Sustainability presents a far reaching challenge to society and raises important issues for contemporary art. Responding to the broad dilemma of ‘how to meet the needs of the present without compromising the ability of future generations to meet their own needs’ has implications for artistic practice and brings a reorientation of in our opinion most attuned contemporary art towards sustainability. According to environmental thought, the key problems to be addressed on the path to sustainable living are a capitalist model of growth, consumerism, hierarchies in society, social injustice, and the human impact on the environment and natural world. The transformation of society into a more sustainable one entails putting into practice the principles of ecology, grassroots democracy, social justice and non-violence.

The artistic engagement with sustainability draws on radical critiques of art and society and the dematerialised practices of conceptual art to offer sustainable alternatives for art and life. While in contemporary living we have a greater understanding of sustainability in our everyday choices (or the lack of them), contemporary artists increasingly take on the role of alternative knowledge producer, involved in producing, mediating, and exchanging alternative models and dealing with issues that are marginalised in mainstream culture and politics.

Sustainability in art brings awareness of a wider ecological context around the production and reception of art works. It questions the sacrosanct status of the art object as the highest civilisational value and problematises the belief that artworks are created, and should be preserved, for eternity. Just as in society there is a tendency to stop seeing nature as an endless resource, attuned artists problematise the understanding of art as commodity, and are reluctant to add to the stockpile of art objects, choosing instead to explore alternative means of expression.

A perpetual dualism of form and content comes to the fore in a new way here. Arguably, sustainability of form takes priority over content, it is perfectly possible for a work to be sustainable without having a direct political or environmental message. To paraphrase deep ecology, sustainable form is about making do with enough. It means avoiding damaging the environment, or effecting the rights of other species to exist without harm, as well as eschewing the exploitation of other humans. Recycling in its widest sense is another element of sustainable form, both materially and in terms of concepts, and can be opposed to a constant search for novelty in the media industry and consumerism. The legacy of conceptual art practice of the early seventies proves to be a renewable resource for contemporary artists.
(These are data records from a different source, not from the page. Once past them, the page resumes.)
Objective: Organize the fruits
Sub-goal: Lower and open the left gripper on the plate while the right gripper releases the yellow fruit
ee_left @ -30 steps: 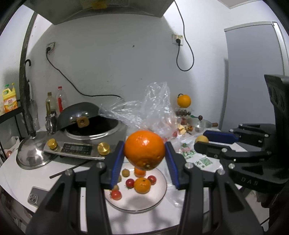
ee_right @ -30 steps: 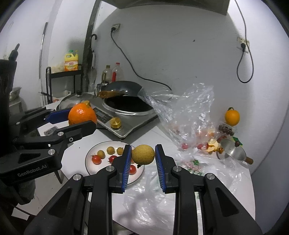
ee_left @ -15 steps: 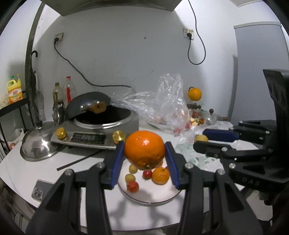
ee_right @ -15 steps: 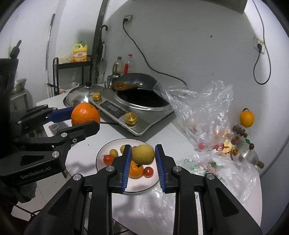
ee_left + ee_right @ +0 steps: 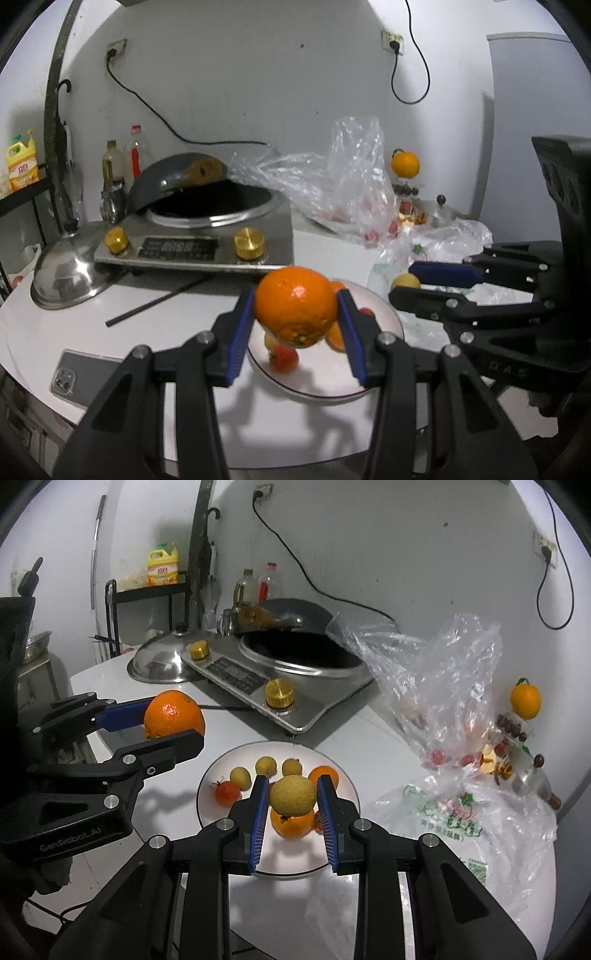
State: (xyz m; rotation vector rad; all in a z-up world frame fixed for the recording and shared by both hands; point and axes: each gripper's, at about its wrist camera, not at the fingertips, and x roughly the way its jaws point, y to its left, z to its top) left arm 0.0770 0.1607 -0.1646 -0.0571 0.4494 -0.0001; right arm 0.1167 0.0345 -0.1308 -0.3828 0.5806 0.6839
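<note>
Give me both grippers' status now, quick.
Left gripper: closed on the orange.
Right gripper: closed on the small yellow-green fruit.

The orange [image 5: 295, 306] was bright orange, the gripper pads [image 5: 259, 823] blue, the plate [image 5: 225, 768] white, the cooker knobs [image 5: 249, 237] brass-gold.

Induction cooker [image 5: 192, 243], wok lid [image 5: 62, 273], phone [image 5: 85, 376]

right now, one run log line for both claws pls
left claw: shut on orange | right claw: shut on yellow-green fruit | both above plate
</note>
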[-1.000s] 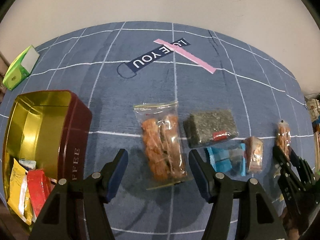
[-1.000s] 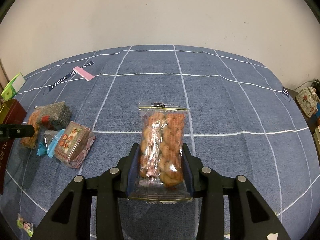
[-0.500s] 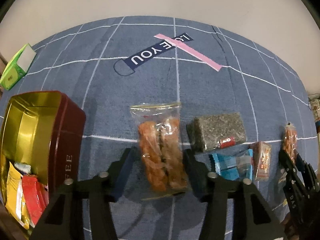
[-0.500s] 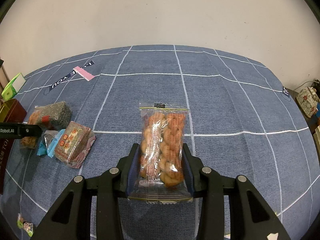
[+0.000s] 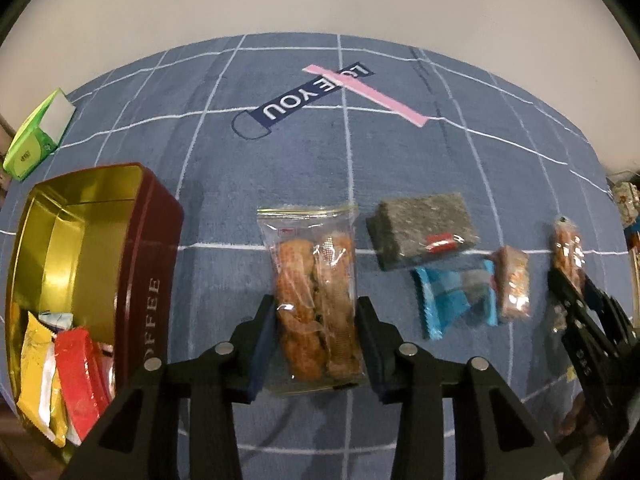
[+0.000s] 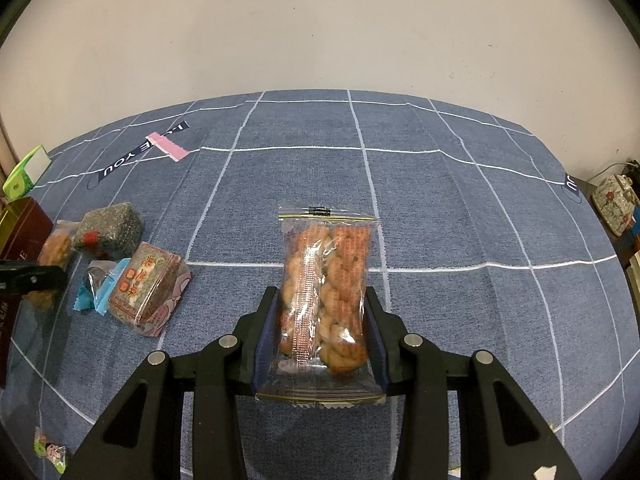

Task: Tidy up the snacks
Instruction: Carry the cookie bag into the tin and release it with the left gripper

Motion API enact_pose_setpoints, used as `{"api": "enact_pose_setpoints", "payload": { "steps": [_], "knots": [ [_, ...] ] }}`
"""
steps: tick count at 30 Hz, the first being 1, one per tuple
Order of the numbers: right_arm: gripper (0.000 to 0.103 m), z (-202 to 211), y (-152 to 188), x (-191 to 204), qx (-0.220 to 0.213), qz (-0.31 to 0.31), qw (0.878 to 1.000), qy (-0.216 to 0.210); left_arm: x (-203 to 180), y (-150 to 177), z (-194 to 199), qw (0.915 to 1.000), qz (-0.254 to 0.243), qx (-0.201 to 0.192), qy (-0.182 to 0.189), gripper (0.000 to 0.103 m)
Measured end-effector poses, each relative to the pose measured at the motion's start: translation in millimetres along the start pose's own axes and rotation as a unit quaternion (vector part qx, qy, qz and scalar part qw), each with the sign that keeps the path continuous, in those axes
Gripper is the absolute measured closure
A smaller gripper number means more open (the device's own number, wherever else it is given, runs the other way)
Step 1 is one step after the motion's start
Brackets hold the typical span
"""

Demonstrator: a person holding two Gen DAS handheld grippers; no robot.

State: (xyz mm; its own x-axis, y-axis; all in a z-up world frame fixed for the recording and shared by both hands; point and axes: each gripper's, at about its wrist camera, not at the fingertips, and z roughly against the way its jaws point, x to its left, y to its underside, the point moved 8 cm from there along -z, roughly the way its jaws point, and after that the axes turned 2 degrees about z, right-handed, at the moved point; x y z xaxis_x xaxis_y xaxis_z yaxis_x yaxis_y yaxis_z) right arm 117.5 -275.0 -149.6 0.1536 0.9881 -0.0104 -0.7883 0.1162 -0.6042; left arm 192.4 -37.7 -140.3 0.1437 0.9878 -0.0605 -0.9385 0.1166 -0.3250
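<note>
Left gripper (image 5: pixel 316 344): we have just been closing on the clear pastry bag (image 5: pixel 314 304), pads touching.
Right gripper (image 6: pixel 320 340): we clamp the twist-snack packet (image 6: pixel 326 300).
Tin (image 5: pixel 150 264): nine o'clock.

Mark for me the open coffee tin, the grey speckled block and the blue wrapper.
coffee tin (image 5: pixel 150 264): left wrist view, on its dark red side wall.
grey speckled block (image 5: pixel 424 216): left wrist view, on its top face.
blue wrapper (image 5: pixel 440 300): left wrist view, on its left half.

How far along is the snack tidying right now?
Early. The coffee tin already holds a few packets. Each gripper pinches a clear bag of fried twists, the left having just closed. The seaweed block, blue packet and red-label cake remain on the cloth.
</note>
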Motion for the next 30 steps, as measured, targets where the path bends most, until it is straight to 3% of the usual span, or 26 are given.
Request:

Engaged artists are involved in creating something like a wave effect to shift society in the direction of sustainability; by exploring and demonstrating alternatives. Artists also develop strategies to frustrate attempts to assimilate their work to dominant liberal capitalist discourses in order to avoid appropriation and taming of radical ideas. There is a thin line between artists genuinely engaged in sustainability and those who employ the same models and deal with the same issues for the sake of art spectacle. To recall Walter Benjamin here: ‘The best political tendency is wrong, if it does not demonstrate the attitude with which it is to be followed.’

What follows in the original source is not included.